En ce qui concerne le projet de loi relatif à la bioéthique, nous attendons que le Parlement reprenne son activité normale afin que députés et sénateurs puissent travailler avec le Gouvernement sur ce beau dossier.

Mme Caroline Fiat. Alors il ne faut pas prolonger l’état d’urgence sanitaire !

M. Xavier Breton. Il faut aussi que le droit de manifester soit effectif !

M. le président. La parole est à M. Sébastien Chenu.

M. Sébastien Chenu. En cette période marquée par le covid, et à titre dérogatoire, des adaptations ont été décidées pour permettre de maintenir un accès à l’IVG pour les femmes, en particulier en privilégiant la téléconsultation. Les prises en charges ayant diminué avec la fermeture des centres d’accès et des plannings familiaux, des mesures dérogatoires ont donc été prises. Il apparaît donc nécessaire de rappeler l’importance de l’encadrement de la procédure prévue par le code de la santé publique, qui devra rester la règle à la sortie de la crise.

En effet, le passage obligatoire à l’hôpital n’a évidemment pas pour but de contraindre les femmes, mais bien de s’assurer de leur consentement, de leur parfaite information et, probablement le plus important, de leur sécurité sanitaire. Dans le contexte que nous avons connu, le choix a été fait de généraliser la télémédecine et de privilégier la méthode d’IVG médicamenteuse. Nous pensons que cette solution ne doit pas devenir la norme.
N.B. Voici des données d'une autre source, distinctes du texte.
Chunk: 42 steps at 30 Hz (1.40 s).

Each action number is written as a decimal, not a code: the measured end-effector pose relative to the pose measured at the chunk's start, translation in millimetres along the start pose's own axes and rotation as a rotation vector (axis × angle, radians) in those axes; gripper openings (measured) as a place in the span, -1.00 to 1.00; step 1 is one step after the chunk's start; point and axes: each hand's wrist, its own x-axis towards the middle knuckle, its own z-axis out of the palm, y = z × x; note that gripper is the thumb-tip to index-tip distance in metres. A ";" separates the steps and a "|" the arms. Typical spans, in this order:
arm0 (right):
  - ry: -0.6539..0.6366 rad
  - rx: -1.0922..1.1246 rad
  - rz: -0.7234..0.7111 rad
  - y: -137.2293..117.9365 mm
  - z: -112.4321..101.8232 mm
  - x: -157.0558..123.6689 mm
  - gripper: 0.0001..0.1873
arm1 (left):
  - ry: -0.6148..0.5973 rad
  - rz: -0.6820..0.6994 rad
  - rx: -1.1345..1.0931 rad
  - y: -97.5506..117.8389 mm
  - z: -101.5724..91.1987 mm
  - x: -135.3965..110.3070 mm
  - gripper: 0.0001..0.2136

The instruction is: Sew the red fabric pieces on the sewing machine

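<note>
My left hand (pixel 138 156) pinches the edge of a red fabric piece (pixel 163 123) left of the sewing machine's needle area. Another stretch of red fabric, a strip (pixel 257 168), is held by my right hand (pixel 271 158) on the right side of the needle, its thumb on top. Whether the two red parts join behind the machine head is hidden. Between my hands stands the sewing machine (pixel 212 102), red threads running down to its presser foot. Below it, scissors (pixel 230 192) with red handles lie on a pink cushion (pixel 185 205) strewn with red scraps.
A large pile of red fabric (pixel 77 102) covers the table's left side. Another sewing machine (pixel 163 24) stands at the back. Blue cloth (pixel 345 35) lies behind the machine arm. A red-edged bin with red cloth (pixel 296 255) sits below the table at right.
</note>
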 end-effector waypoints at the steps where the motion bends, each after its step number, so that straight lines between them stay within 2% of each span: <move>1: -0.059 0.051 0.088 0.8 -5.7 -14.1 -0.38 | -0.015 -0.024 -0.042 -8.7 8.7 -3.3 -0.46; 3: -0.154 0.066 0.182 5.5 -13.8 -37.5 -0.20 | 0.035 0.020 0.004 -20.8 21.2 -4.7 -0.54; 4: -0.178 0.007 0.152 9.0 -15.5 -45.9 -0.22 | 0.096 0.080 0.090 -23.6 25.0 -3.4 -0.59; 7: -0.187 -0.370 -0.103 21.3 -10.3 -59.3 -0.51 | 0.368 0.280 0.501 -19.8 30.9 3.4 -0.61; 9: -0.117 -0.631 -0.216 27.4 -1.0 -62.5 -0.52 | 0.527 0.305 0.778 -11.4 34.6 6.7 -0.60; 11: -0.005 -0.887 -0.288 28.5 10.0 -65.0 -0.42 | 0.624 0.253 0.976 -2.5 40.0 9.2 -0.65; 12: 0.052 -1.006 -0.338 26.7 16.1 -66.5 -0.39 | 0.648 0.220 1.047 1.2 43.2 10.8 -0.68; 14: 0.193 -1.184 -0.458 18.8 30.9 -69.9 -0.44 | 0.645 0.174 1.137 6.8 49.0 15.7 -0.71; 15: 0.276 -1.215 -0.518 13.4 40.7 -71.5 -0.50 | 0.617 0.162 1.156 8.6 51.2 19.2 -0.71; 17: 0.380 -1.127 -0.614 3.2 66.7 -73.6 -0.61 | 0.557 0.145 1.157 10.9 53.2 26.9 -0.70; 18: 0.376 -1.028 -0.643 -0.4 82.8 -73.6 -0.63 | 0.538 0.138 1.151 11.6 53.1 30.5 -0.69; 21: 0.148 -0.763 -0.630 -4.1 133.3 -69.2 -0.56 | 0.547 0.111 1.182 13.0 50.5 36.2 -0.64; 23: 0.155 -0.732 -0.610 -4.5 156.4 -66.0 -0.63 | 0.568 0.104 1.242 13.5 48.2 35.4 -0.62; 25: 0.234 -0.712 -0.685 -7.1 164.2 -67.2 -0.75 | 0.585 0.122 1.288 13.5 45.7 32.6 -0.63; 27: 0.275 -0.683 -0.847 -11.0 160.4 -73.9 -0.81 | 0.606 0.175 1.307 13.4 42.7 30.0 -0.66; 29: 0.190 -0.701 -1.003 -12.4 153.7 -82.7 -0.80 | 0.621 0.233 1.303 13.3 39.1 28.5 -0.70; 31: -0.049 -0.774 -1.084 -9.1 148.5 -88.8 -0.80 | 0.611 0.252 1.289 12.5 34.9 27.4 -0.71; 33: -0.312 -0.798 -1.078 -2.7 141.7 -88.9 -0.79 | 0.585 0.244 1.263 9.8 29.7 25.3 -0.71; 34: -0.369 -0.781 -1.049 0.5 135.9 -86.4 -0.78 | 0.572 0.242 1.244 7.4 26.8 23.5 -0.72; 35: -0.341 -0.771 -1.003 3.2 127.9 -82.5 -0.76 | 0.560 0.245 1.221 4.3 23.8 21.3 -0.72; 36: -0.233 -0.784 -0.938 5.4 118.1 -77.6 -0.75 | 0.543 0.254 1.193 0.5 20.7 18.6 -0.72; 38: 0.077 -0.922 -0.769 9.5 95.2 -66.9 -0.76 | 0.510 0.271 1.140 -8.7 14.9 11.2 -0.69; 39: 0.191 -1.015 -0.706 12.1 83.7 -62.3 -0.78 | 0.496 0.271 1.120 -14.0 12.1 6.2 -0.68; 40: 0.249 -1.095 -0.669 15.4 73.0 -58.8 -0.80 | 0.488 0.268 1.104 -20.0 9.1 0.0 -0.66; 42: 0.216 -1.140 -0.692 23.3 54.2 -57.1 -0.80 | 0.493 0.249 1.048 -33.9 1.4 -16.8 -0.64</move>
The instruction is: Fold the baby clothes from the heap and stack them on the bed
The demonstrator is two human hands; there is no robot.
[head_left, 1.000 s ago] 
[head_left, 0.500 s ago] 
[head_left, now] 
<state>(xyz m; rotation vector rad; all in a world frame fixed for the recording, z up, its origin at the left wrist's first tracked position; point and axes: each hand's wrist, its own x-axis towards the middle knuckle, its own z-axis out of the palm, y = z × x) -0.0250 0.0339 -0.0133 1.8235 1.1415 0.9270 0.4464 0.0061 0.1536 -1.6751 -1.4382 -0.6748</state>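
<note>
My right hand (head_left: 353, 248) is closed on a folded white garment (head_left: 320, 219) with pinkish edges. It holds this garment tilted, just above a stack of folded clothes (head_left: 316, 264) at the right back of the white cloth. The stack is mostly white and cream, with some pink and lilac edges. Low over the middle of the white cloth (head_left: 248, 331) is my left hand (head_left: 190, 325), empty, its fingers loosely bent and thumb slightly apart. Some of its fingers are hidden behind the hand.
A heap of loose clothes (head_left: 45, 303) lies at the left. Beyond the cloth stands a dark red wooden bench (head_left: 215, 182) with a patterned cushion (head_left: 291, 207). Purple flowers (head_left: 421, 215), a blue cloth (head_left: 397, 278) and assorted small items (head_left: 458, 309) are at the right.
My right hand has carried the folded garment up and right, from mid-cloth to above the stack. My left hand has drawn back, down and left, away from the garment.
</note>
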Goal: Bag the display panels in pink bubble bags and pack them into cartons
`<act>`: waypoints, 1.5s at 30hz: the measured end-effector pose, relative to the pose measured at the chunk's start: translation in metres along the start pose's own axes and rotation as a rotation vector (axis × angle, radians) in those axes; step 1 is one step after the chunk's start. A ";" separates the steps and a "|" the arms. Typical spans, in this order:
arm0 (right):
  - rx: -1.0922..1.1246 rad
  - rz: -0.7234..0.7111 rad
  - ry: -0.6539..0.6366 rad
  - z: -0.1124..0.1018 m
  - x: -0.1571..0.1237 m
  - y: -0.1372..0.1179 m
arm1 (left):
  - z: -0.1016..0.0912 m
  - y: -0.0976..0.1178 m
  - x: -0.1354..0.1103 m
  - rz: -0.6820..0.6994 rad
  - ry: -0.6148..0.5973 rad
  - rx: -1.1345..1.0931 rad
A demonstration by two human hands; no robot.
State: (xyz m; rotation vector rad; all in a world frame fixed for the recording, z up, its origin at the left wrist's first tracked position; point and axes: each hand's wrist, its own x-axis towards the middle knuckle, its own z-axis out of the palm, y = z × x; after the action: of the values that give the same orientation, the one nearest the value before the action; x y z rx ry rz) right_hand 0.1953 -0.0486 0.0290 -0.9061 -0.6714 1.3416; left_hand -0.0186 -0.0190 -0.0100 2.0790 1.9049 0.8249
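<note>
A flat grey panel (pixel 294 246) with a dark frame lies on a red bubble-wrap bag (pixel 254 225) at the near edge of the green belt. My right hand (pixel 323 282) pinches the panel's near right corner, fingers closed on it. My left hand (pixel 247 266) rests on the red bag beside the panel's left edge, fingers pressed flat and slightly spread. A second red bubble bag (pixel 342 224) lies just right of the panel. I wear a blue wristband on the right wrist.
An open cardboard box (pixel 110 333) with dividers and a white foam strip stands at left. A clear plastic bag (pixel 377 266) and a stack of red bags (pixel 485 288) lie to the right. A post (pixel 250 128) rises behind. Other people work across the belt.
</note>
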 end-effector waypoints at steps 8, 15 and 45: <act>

En effet, la télémédecine ne peut se substituer au rendez-vous avec un praticien. Se posent en effet plusieurs questions : comment obtenir une datation fiable de la grossesse ? Comment s’assurer du consentement réel et sans pression extérieure de la patiente ? Comment gérer les éventuelles complications, qui peuvent être douloureuses, d’une femme isolée ? Nous l’avons tous dit, l’IVG ne sera jamais un acte anodin. Il ne faudrait donc pas que les mesures temporaires deviennent une norme, une sorte d’IVG low cost au détriment de la santé et de la liberté des femmes, ou un prétexte pour faire adopter en catimini un allongement des délais légaux. Nous y serons vigilants.

M. le président. La parole est à Mme la secrétaire d’État.

Mme Christelle Dubos, secrétaire d’État. Permettez-moi tout d’abord de préciser que ce n’est pas le passage à l’hôpital qui conditionne l’accord pour le recours à l’IVG, mais simplement le contact avec un professionnel de santé lors d’une consultation. C’est la raison pour laquelle nous avons ouvert la possibilité de recourir à la téléconsultation et à la télémédecine.

Malgré l’épidémie de covid, nous avons souhaité maintenir et faciliter ce contact nécessaire. Je tiens à préciser que le recours à la télémédecine n’est pas une obligation, mais une possibilité utilisée à la demande de la femme ou du médecin : en cas de besoin, une consultation classique peut être proposée. Il s’agit donc bien de faciliter le contact entre un patient et ceux qui peuvent pratiquer des IVG, son médecin ou sa sage-femme.

Durant la gestion de la crise de covid, l’objectif était de s’assurer qu’un maximum de freins à l’accès à l’IVG soient identifiés et levés, afin d’assurer le meilleur accès possible à l’IVG dans le contexte de la crise. Enfin, je  rappelle que l’IVG faisait partie des opérations identifiées comme prioritaires, et qui n’ont par conséquent pas été décalées ou déprogrammées.

M. le président. Le débat est clos.

3

Ordre du jour de la prochaine séance

M. le président. Prochaine séance, ce matin, à neuf heures :

Questions orales sans débat.

La séance est levée.

(La séance est levée, le mardi 9 juin 2020, à une heure dix.)